Now I KNOW i'm worthy. I don't need to tell my wife I have changed or that I love her. I just do and in my heart, that works for me.
Oh Val ---I understand but HOW to get to where I KNOW I'm worthy???? That is my journey, and I'm desperately trying to dig deep enough to get there.
So now when I see her.. it's SO MUCH easier to STFU. It's easy to not talk about R or resist the urge to ask things to "get approval".
I've dealt with the Deep Emotion. Therefore my surface emotions changed as well.
So it's time to start looking deep IS. Start looking into what your r was really about for you. I know you are reading about codependency.. what rings true for you (if anything)?
Here is a quote I found about CODEPENDENCY that totally rings true to me: “Codependency, by definition, means making the relationship more important to you than you are to yourself. It’s kind of a weird phrase, and it doesn’t sound like it means a one-sided relationship. But that’s what it is. It means you’re trying to make the relationship work with someone else who’s not,”
Also I know the whole idea of putting up with anything just to keep the R going in some form screams codependency. I think that putting up with W's flaunting OW in my face daily is definitely codependent behavior and apparently I have no boundaries. Boundaries? In my family my mom read my diary... no one EVER knocked on your bedroom door --- I realized I grew up with not only no emotional boundaries but not even any physical ones. Something I MUST work on defining if I'm going to grow. (why does growth have to hurt?? I guess there's a reason they call them growing pains)

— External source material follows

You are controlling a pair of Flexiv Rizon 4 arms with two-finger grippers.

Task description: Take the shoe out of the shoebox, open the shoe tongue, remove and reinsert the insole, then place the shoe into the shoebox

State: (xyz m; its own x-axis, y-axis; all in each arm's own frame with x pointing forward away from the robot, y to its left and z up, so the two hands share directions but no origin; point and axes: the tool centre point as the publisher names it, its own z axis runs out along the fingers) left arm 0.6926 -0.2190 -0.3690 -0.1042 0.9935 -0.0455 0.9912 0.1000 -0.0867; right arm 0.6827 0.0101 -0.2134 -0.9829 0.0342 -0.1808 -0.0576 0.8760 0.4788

If you don't dig deep, this tragedy will consume you. It will strip you of everything you have.
I saw my uncle last week. He is also going through a D and has been for almost 2 yrs.

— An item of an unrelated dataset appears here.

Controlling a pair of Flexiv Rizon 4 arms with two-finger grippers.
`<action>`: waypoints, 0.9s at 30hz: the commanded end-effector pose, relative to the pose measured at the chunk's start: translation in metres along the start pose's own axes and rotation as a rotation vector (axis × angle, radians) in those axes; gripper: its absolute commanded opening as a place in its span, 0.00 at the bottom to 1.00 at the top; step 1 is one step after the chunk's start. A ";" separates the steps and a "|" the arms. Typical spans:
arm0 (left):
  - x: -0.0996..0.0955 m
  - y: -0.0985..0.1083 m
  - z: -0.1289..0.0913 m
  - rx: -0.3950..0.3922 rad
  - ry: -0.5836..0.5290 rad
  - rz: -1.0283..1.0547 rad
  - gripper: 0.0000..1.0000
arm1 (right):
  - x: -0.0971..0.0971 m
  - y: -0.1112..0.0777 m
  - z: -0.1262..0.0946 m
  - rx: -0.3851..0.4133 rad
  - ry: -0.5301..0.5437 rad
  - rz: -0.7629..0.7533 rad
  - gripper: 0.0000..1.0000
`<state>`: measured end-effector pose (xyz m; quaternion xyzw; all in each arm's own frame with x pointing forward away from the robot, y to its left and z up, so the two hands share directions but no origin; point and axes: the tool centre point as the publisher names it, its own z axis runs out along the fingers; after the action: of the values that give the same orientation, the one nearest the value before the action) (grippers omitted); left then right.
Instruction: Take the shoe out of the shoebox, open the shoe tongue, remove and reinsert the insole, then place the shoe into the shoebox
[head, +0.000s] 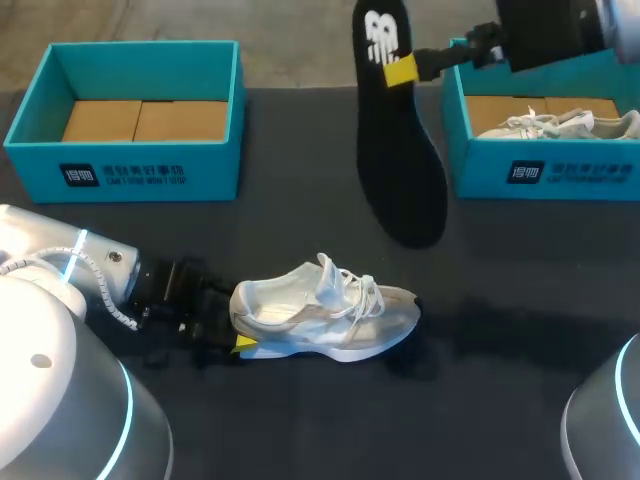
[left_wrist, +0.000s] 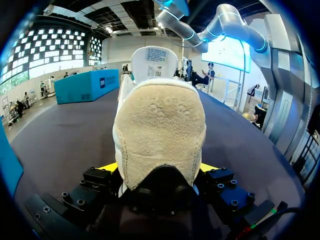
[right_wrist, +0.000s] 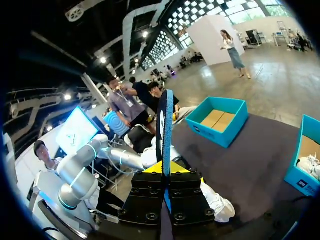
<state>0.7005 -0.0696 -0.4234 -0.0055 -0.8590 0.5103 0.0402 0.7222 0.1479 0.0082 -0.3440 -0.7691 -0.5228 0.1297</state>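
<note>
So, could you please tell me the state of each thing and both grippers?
shoe: upright on the table, insole out.
insole: out of the shoe, held in the air.
left shoebox: open, no shoe inside.
right shoebox: open, another shoe inside.
left gripper: shut on the shoe's heel.
right gripper: shut on the insole.

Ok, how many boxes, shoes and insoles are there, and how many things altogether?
Boxes: 2, the left box and the right box
Shoes: 2, the loose shoe and the boxed shoe
Insoles: 1, the black insole
Total: 5
</note>
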 end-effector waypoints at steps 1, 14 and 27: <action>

He's gone back to alcohol. He's even popping pills. He's so angry and hurt. He projects his manhood by texting multiple women but complaining about them all.
Obviously him and I chose different paths. My heart breaks for him. That he let his pain, and his w's selfishness break him. So sad.
But here is the thing... HIS CURRENT STATE IS NOT HIS WIFE'S FAULT... IT IS HIS OWN!
He has CHOSEN to allow his w and his sitch destroy him... and I'll tell you what... his son is suffering because of it too.
Is that what you want for you S4? I think not........
You are right. Like I've said, I can't imagine hurting the little guy more than this whole mess is already hurting him. I want to be there for him--- in my darkest moments he keeps me from doing anything insane. Another poster said of suicide -- it's another form of abandonment. That totally echoes my feelings -- and I wouldn't do that to my precious little dude. I want to be strong for him, but sometimes I'm just not strong. But I keep putting one foot in front of the other.......etc....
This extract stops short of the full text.